Up to and including the line that holds "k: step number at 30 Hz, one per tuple", print the data exactly from its first line; do not print the pictures.

Available data: Begin

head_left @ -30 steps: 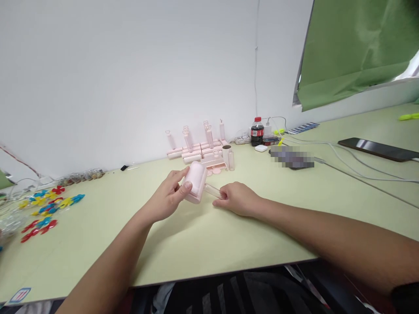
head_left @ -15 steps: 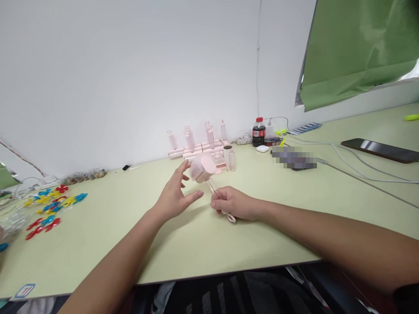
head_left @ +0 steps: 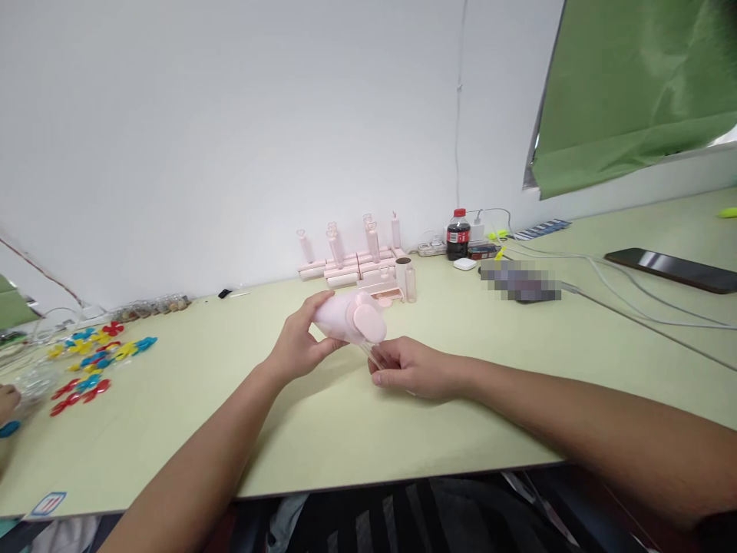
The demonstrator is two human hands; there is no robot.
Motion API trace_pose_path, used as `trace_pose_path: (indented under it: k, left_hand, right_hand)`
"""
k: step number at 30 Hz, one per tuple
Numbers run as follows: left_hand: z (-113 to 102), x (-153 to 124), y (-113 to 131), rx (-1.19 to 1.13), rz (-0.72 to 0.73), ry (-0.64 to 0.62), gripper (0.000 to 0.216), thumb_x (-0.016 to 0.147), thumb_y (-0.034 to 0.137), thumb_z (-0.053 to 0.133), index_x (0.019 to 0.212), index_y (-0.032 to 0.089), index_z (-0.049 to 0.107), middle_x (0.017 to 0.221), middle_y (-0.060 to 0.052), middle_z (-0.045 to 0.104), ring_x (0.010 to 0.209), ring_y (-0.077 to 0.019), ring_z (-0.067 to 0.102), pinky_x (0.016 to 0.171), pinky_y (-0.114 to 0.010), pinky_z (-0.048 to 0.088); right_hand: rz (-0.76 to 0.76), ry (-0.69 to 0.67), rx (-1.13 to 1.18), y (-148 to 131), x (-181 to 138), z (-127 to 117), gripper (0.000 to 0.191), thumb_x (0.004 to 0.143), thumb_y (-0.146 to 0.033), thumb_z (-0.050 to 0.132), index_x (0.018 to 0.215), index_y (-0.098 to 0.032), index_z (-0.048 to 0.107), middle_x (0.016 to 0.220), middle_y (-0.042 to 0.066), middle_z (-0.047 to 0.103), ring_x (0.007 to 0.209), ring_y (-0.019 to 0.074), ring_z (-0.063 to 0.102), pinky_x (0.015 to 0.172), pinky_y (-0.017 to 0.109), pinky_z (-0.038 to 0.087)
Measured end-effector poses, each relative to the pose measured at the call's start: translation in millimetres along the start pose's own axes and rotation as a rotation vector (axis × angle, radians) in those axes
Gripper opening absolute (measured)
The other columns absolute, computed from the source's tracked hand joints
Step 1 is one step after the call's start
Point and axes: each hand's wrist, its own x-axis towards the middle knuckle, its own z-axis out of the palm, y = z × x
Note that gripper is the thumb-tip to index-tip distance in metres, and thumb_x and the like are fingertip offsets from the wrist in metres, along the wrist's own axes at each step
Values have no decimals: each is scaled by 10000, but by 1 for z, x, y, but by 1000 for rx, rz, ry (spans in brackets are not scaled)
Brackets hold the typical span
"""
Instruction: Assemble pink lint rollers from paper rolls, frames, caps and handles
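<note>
A pink lint roller (head_left: 352, 318) with a clear handle is held just above the pale green table (head_left: 173, 430). My left hand (head_left: 299, 344) is closed round the pink roller head from the left. My right hand (head_left: 411, 367) is closed round the clear handle (head_left: 373, 355), which slants down from the head into my fingers. Behind the hands, by the wall, stand several more pink lint rollers (head_left: 351, 257) with their handles upright.
Red, yellow and blue plastic propellers (head_left: 86, 361) lie at the far left, where another person's hand (head_left: 8, 402) shows. A cola bottle (head_left: 458, 234), power strip and cables sit at the back right. A black phone (head_left: 673, 269) lies far right. A green cloth (head_left: 639, 84) hangs above.
My left hand let go of the roller head half a second ago and has closed round it again. The head has turned its end cap toward me, and the right hand kept the handle.
</note>
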Motion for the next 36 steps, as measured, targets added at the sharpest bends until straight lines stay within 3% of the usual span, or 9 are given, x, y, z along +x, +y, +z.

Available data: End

Exercise solution →
head_left @ -30 steps: 
head_left @ -15 steps: 
head_left @ +0 steps: 
The demonstrator is two human hands; there is no robot.
Motion API trace_pose_path, used as `trace_pose_path: (indented under it: k, left_hand, right_hand)`
"""
k: step number at 30 Hz, one per tuple

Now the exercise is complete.